Despite the high burden of pain experienced by hospitalised neonates, there are few analgesics with proven efficacy. Testing analgesics in neonates is experimentally and ethically challenging and minimising the number of neonates required to demonstrate efficacy is essential. EEG (electroencephalography)-derived measures of noxious-evoked brain activity can be used to assess analgesic efficacy; however, as variability exists in neonate's responses to painful procedures, large sample sizes are often required. Here, we present an experimental paradigm to account for individual differences in noxious-evoked baseline sensitivity which can be used to improve the design of analgesic trials in neonates. The paradigm is developed and tested across four observational studies using clinical, experimental, and simulated data (92 neonates). We provide evidence of the efficacy of gentle brushing and paracetamol, substantiating the need for randomised controlled trials of these interventions. This work provides an important step towards safe, cost-effective clinical trials of analgesics in neonates.

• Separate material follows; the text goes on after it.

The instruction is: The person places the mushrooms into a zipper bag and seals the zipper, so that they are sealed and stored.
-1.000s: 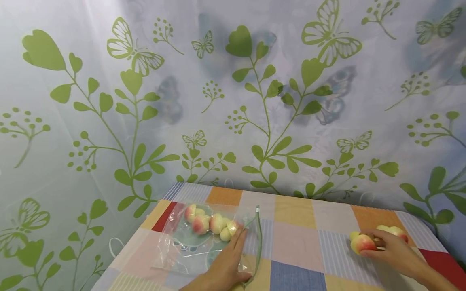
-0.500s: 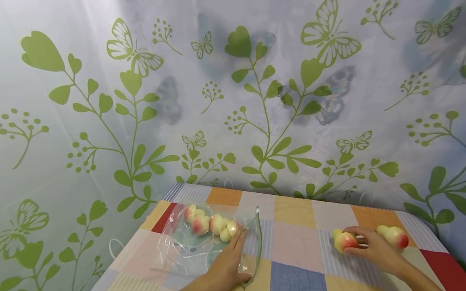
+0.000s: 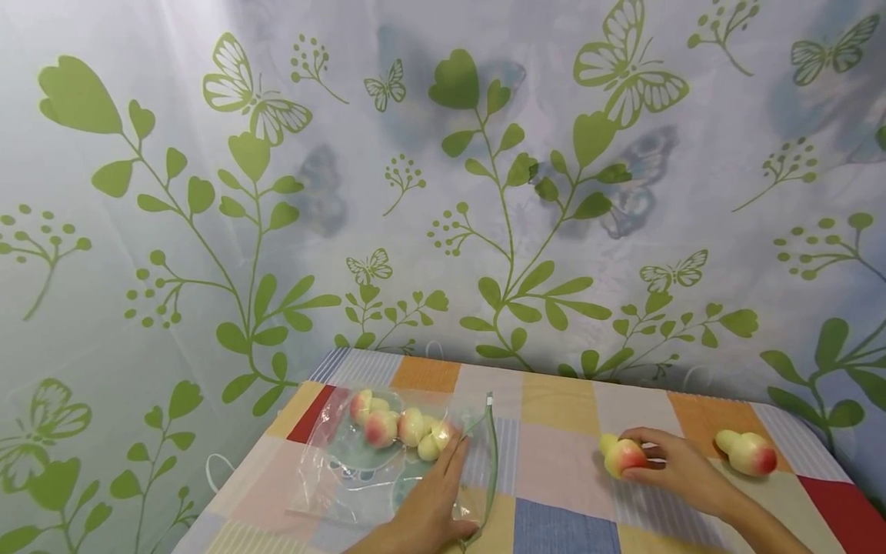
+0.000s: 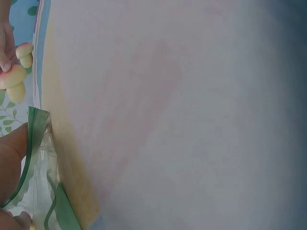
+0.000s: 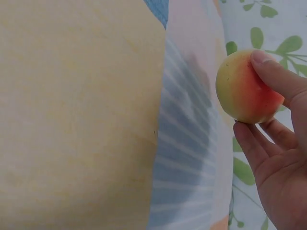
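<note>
My right hand (image 3: 667, 465) grips a toy mushroom (image 3: 623, 457) with a red-and-yellow cap and pale stem, thumb on one side of the cap and fingers on the other in the right wrist view. A second toy mushroom (image 3: 747, 452) lies on the cloth to its right. Flat on the left side is a clear zip bag (image 3: 346, 492) with a green zip edge and several toy mushrooms (image 3: 382, 428) inside. My left hand (image 3: 429, 492) rests at the bag's mouth, fingers straight and thumb spread away, beside the green zip (image 4: 31, 143).
A patchwork cloth (image 3: 561, 477) covers the table. Behind it hangs a pale curtain (image 3: 415, 231) with green leaves and butterflies. A white cord loop (image 3: 220, 469) shows at the table's left edge.
My right hand has moved left with the toy mushroom, away from the other one, which now shows fully. My left hand and the bag have stayed in place.
</note>
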`<state>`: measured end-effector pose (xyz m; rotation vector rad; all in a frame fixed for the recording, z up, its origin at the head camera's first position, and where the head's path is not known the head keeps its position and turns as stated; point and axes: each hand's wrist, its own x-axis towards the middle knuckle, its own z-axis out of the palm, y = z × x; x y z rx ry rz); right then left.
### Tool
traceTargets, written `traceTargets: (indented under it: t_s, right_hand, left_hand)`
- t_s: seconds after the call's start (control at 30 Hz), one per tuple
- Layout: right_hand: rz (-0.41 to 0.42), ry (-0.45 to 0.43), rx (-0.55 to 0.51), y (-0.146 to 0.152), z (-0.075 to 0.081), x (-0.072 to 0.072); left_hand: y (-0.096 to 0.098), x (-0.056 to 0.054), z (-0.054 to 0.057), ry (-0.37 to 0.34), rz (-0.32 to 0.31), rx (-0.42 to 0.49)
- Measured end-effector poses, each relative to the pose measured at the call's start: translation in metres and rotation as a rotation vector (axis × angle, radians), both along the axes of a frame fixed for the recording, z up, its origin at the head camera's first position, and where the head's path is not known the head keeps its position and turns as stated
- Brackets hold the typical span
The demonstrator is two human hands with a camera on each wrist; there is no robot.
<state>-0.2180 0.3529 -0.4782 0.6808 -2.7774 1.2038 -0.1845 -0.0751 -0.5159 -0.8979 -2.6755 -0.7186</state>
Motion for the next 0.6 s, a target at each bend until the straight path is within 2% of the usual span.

Hospitalized newborns often undergo medical procedures, like blood tests, without pain relief. This can cause the baby to experience short-term distress that may have negative consequences later in life. However, testing the effects of pain relief in newborns is challenging because, unlike adults, they cannot report how much pain they are experiencing. One way to overcome this is to record the brain activity of newborns during a painful procedure and to see how these signals are modified following pain relief. Randomized controlled trials are the gold standard for these kinds of medical assessments, but require a high number of participants to account for individual differences in how babies respond to pain. Finding ways to reduce the size of pain control studies could lead to faster development of pain relief methods. Here, Cobo, Hartley et al. demonstrate a way to reduce the number of newborns needed to test potential pain-relieving interventions. In the experiments, the brain activity of nine babies was measured after a gentle poke and after a painful clinically required procedure. Cobo, Hartley et al. found that the babies' response to the gentle poke correlated with their response to pain. Further data analysis revealed that this information can be used to predict the variability in pain experienced by different newborns, reducing the number of participants needed for pain relief trials. Next, Cobo, Hartley et al. used this new approach in two pilot tests. One showed that gently stroking an infant's leg before blood is drawn from their heel reduced their brains' response to pain. The second showed that giving a baby the painkiller paracetamol lessened the brain's response to immunisation. The new approach identified by Cobo, Hartley et al. may enable smaller studies that can more quickly identify ways to reduce pain in babies. Furthermore, this work suggests that gentle brushing and paracetamol could provide pain relief for newborns undergoing hospital acute procedures. However, more formal clinical trials are needed to test the effectiveness of these two strategies.